С ним решили согласиться, по нам так хоть авианосец. Всплыла другая тема.
– А мы магнитофон купили за сто марок!
– с радостью в голосе сообщила одна из них, Галя, с которой я познакомился еще у себя в комнате. При ближайшем рассмотрении она оказалась еще противнее на лицо.
– У нас, все, что с денег осталось, на магнитофон потратили и "Сникерсов" поели. Ха, ха, ха...
– Круто!
– отреагировал я, а в мыслях покрутил у виска пальцем.
– А как вы сюда приехали?
– О-о! Это была история!
– дружно запели те.
– Мы через речку ночью вброд плелись. Вода холодная, но все только смеялись (Вот герои - идиоты!) А потом на машине до Франкфурта. Потом сдались.
– А где же теперь машина, - Юра встрепенулся, услышав про авто. Он же специалист по средствам передвижения.

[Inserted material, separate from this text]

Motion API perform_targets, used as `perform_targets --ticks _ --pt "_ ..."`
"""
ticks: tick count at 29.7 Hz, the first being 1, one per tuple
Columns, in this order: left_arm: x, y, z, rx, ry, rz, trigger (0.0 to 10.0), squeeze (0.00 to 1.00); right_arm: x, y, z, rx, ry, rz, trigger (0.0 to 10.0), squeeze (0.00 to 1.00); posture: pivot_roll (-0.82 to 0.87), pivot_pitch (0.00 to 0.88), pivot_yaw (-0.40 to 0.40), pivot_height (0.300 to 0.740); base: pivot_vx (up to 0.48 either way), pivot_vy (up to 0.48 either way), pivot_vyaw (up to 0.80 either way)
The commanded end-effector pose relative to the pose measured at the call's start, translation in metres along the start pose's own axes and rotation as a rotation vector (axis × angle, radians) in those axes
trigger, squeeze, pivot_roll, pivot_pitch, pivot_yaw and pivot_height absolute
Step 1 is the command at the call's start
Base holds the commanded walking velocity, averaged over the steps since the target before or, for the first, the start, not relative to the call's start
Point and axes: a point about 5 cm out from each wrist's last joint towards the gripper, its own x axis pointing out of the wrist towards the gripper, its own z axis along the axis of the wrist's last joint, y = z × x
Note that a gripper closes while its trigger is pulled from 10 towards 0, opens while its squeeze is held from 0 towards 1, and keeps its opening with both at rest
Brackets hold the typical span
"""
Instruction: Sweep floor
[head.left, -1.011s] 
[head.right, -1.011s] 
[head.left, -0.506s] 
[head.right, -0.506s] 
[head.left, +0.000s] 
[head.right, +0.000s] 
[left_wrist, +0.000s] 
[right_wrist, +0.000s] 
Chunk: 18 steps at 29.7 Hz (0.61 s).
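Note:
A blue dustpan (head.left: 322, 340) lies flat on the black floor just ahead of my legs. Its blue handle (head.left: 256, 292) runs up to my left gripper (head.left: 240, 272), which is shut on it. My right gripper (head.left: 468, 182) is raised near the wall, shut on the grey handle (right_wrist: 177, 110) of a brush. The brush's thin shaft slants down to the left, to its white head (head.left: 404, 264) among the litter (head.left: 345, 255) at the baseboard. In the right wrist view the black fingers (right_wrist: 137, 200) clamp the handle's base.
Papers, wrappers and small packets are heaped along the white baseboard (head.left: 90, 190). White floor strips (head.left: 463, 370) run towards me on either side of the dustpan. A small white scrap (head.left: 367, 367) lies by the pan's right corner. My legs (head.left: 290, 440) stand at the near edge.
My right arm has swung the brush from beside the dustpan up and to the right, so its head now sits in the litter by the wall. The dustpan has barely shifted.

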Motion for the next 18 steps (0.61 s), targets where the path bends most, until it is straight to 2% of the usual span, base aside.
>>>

– Да мы ее под Франкфуртом оставили.
– Все это - ерунда!
– один из них, Эдик с сияющим идиотизмом и круглым, как блин лицом, на котором еле виднелись, западающие куда-то глубоко глаза, принял небрежную позу. Я понял, что и ему удалось сочинить вранье, и оно будет сейчас представлено на суд слушателей. Он его представил победным голосом.
– Мне, вот, должны двести семдесят тысяч передать!